A deep learning solution designed during the AI4Good hackathon, for the Meza-OCR-Challenge.
The model parses images of hand-written notes composed of digits and a constrained set of punctuations/symbols (comma, dot and minus sign) to text.
The model is basically a resnet stacked on top of a seq2seq model. The idea of using this neural architecture is simple:
- First, use CNN to extract local features to identify singular digits.
- Then, use seq2seq to combine those local features sequentially for the translation part. Before having known there is something called CTC loss, we had realized that a naive mapping of the feature maps to a translation may not align well. Therefore, we kindof relied on the attention mechanism in seq2seq model to compensate for the order information.

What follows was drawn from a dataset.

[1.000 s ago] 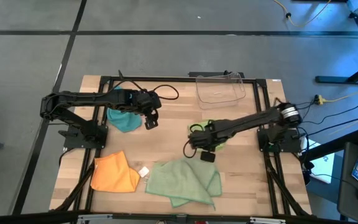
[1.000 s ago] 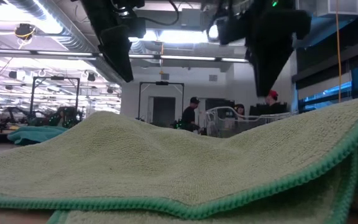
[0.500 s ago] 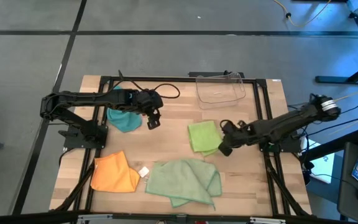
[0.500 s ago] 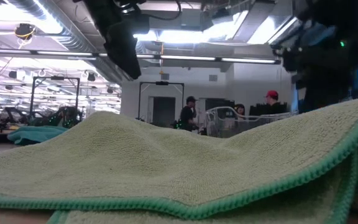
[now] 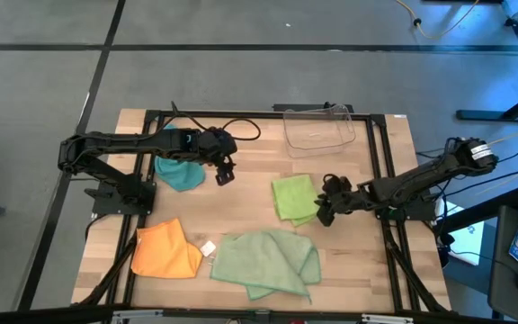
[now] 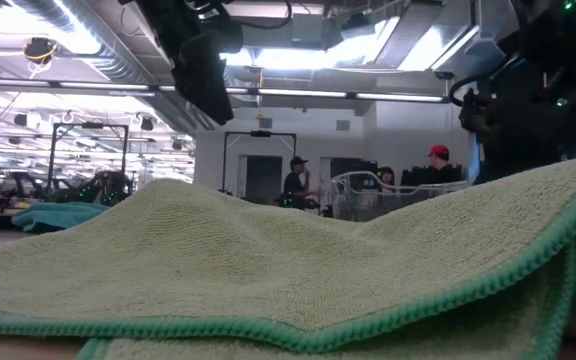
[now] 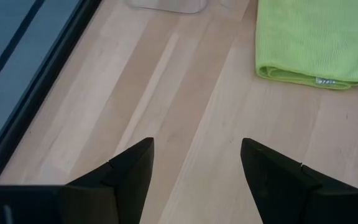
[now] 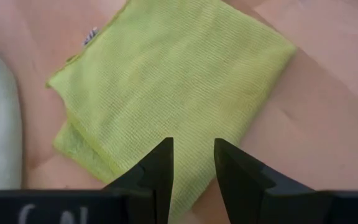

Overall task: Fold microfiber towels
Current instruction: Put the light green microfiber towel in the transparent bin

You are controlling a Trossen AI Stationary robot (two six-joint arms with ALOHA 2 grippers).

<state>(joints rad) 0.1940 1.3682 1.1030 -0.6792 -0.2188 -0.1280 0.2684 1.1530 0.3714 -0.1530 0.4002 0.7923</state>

The resnet does 3 times down-sampling, and the final features map is flattened into a 1-dimensional representation of the images.
The seq2seq model uses attention on the flattened image feature maps. Beam search can be applied optionally at the inference stage.
The general pipeline only has limited efficacy, perhaps due to the limited amount of data, or the limitation imposed by the selection of neural architectures or hyperparams.
Updates: We can achieve 81% as of this point...
We investigated a little bit of image data proprocessing, i.e. segmentation and augmentation.
Image augmentation, which is simply converting images to grey-scale, has added a lot of benefits. Segmentation on the other hand didn't go very well...
- jupyter notebook is a great tool for visualization and demonstration.
- It's important to do sanity checks, especially to check the data preprocessing pipeline.